Die Demokratie wird in Südafrika nur erfolgreich verteidigt werden, wenn einfache Menschen das selbe Recht wie alle anderen haben, wenn sie sowohl praktisch als auch prinzipiell die öffentliche Sphäre, die ihr Leben bestimmt, besitzen und mitgestalten. Aber viele der offiziellen Wahrer unserer liberalen Demokratie halten die Idee, dass arme Menschen das gleiche Recht auf die öffentliche Sphäre haben, für bedrohlich, fantastisch oder komisch. Ein Bericht über eine Debatte über Medienfreiheit an der Universität Johannesburg stellte unlängst fest, dass:

Der Sprecher des Komitees für Medienfreiheit im südafrikanischen nationalen Forum der (Medien-) Herausgeber, Thabo Leshilo, sagte, es gäbe eine überwältigende Oppostion gegenüber dem MAT (Berufungsgericht in Medienangelegenheiten), und mehr Unterstützung für Redefreiheit im Land. „Es gab Bedenken, nicht nur von den Medien, sondern von Abahlali baseMjondolo (eine Organisation von BarackenbewohnerInnen) und den Obdachlosen, die die Medien hierbei unterstützen“, sagte Leshilo unter viel Gelächter.

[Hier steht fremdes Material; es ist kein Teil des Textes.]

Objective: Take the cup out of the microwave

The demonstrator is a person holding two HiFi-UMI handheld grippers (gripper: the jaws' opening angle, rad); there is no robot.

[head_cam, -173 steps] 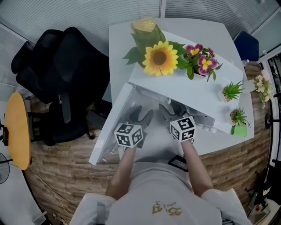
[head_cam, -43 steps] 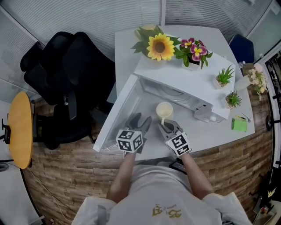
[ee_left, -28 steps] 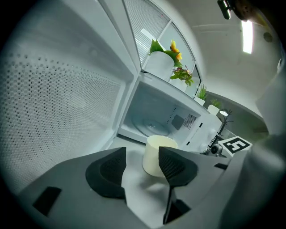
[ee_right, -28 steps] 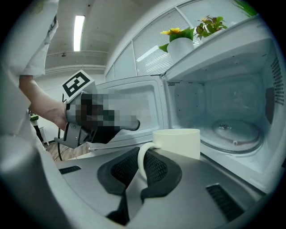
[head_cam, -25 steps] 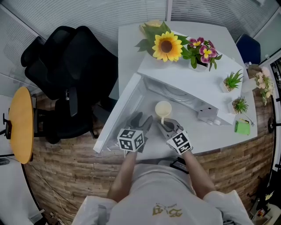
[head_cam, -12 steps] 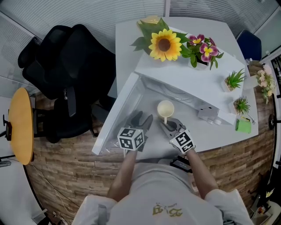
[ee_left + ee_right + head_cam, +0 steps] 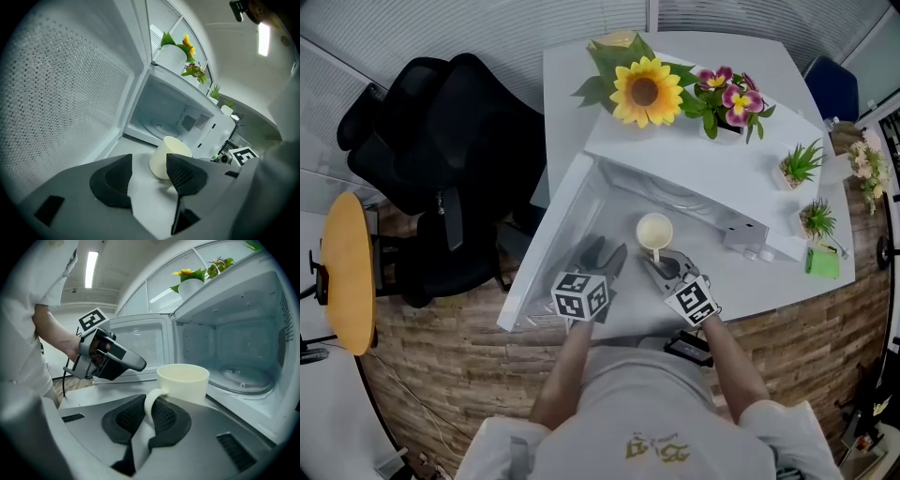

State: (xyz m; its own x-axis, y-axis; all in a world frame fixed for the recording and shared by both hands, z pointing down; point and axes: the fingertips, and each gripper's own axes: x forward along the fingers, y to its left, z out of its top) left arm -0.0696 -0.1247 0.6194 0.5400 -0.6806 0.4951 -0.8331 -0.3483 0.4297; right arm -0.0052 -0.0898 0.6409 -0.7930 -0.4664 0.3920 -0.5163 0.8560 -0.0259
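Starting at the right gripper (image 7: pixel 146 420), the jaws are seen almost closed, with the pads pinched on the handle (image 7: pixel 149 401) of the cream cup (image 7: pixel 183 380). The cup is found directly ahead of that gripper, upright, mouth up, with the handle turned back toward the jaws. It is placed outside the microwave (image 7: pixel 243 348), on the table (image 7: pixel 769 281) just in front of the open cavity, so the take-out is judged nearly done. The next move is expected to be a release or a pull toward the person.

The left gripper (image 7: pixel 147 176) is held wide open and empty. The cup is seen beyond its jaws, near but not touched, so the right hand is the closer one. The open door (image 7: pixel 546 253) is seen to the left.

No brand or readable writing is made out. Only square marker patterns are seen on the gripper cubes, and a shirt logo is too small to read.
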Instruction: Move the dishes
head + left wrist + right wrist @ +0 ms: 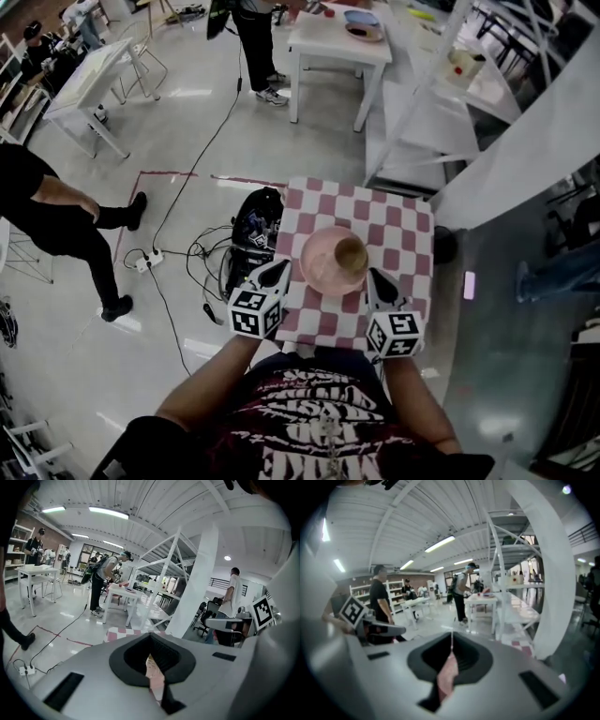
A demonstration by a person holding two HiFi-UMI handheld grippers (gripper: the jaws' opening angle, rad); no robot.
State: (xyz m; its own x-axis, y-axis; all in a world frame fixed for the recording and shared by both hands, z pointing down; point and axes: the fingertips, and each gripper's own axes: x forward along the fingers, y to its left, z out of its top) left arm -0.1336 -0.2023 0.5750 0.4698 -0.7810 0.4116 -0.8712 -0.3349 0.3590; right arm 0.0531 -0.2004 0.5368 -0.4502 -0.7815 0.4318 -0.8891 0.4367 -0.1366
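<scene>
At the middle of the checkered tray [403, 234] a pink plate [321, 270] was shown, with a brown bowl [352, 253] on it. The tray's near edge was pinched by the left tool [274, 272] at 7 o'clock of the plate and by the right tool [377, 281] at 5 o'clock. Carrying was judged to be in hand. A level tray and a set-down place, perhaps the white tabletop [323, 47] at 12 o'clock, were called for next.

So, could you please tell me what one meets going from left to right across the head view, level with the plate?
power strip on the floor → left gripper → pink plate → right gripper
</scene>
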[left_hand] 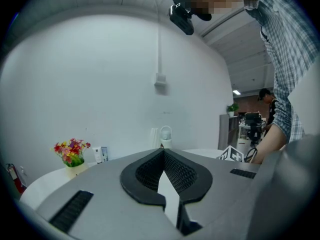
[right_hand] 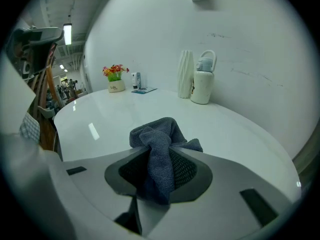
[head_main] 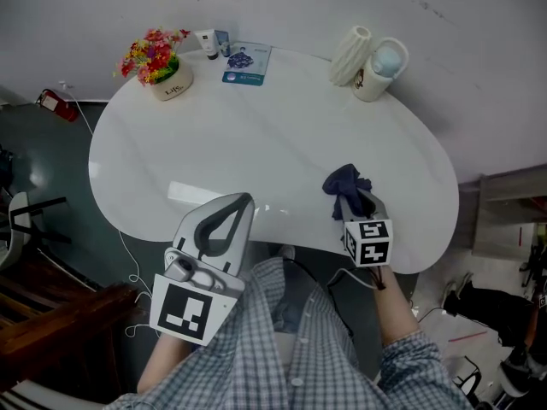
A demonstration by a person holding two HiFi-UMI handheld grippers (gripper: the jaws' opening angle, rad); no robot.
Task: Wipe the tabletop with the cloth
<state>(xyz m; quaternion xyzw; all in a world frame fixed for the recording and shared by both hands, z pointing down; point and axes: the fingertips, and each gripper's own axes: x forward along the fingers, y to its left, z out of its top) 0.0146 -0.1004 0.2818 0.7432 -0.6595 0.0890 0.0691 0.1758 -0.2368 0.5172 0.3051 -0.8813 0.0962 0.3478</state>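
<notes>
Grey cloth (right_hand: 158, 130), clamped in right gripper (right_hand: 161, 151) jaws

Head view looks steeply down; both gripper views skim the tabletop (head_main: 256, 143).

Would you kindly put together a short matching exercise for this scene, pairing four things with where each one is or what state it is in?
Things:
1. cloth
2. flower pot
3. ribbed vase
4. left gripper

Places or states:
A. at the back left of the table
B. jaws shut, with nothing between them
C. clamped in the right gripper
D. at the back right of the table, beside the white jug

Pairs: 1-C, 2-A, 3-D, 4-B
</notes>
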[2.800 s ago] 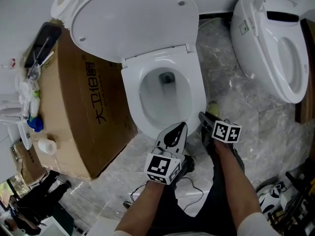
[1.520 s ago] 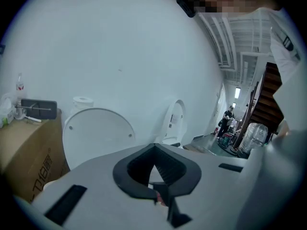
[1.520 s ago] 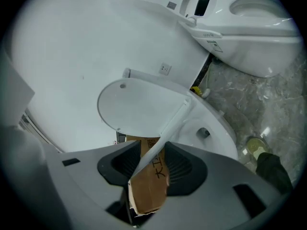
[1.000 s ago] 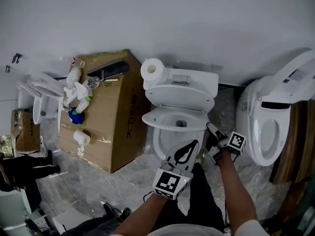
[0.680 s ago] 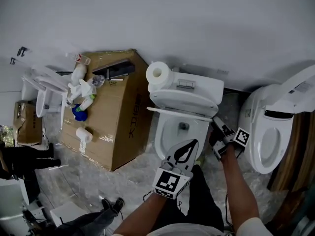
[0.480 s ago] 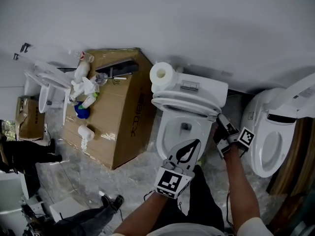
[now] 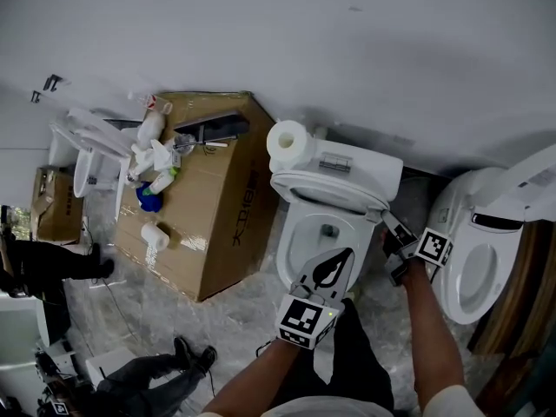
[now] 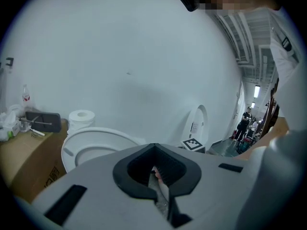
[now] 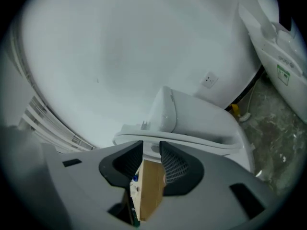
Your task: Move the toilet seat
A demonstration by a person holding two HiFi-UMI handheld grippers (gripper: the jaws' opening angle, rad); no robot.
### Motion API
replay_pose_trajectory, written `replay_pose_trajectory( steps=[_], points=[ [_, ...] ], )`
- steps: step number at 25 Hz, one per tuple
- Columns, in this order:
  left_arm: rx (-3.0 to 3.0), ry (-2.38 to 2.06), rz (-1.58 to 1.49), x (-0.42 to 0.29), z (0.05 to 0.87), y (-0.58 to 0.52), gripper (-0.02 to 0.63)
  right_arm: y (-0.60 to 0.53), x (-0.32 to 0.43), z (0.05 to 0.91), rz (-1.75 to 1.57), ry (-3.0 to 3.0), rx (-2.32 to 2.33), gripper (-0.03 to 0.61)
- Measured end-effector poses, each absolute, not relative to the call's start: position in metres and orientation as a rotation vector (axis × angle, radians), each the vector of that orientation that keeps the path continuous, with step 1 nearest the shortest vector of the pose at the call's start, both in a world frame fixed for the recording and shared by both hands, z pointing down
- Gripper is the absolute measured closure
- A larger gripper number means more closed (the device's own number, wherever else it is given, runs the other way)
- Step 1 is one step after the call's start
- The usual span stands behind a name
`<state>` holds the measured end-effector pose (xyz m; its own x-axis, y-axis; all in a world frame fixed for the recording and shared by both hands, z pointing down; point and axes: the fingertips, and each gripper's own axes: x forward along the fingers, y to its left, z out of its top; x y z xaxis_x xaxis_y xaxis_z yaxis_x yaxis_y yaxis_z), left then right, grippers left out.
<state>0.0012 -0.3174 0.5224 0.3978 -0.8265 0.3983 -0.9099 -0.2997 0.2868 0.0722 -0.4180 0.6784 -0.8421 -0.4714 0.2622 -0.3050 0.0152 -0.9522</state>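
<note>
The white toilet (image 7: 323, 233) stands in the middle of the head view, its seat and lid (image 7: 326, 189) tilted low over the bowl. My right gripper (image 7: 388, 224) is at the toilet's right side, tips at the seat's edge. In the right gripper view the seat's rim (image 9: 192, 140) lies just past the right gripper (image 9: 151, 150). Its jaws are closing, with a gap still between the pads and nothing pressed. My left gripper (image 7: 341, 256) hovers shut in front of the bowl, holding nothing. In the left gripper view the seat (image 8: 96, 145) shows beyond the shut left gripper (image 8: 154, 169).
A cardboard box (image 7: 213, 224) with bottles and clutter on top stands left of the toilet. A paper roll (image 7: 287, 139) sits on the tank (image 7: 360, 168). A second toilet (image 7: 486, 241) stands at the right. A person's legs are at the lower left.
The seat and lid have come down from half raised to low over the bowl. My right gripper followed along the toilet's right side and its jaws narrowed. The left gripper stayed put.
</note>
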Motion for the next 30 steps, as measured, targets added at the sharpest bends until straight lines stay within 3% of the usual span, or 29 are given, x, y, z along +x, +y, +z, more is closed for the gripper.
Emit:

Wenn die TeilnehmerInnen bei einem Treffen über Medienfreiheit annehmen, dass die sorgfältig diskutierte Unterstützung einer Bewegung der Armen für Medienfreiheit komisch ist, dann verteidigen sie die Oligarchie, die Herrschaft der wenigen, und nicht die Demokratie, die Herrschaft des Volkes.

Es ist unvermeidbar, dass eine liberale Oligarchie, die die Sprache abstrakter Rechte spricht, letztendlich angesichts eines anhaltenden Angriffs seitens einer nationalistischen Oligarchie, die die Sprache der konkreten Interessen des Volkes spricht, zusammenbrechen wird. Die einzige Verteidigung der Demokratie, die eine realistische Chance auf Erfolg hat, ist diejenige, die echt demokratisch ist, und das bedeutet, dass sie vom und für das gesamte Volk sein muss.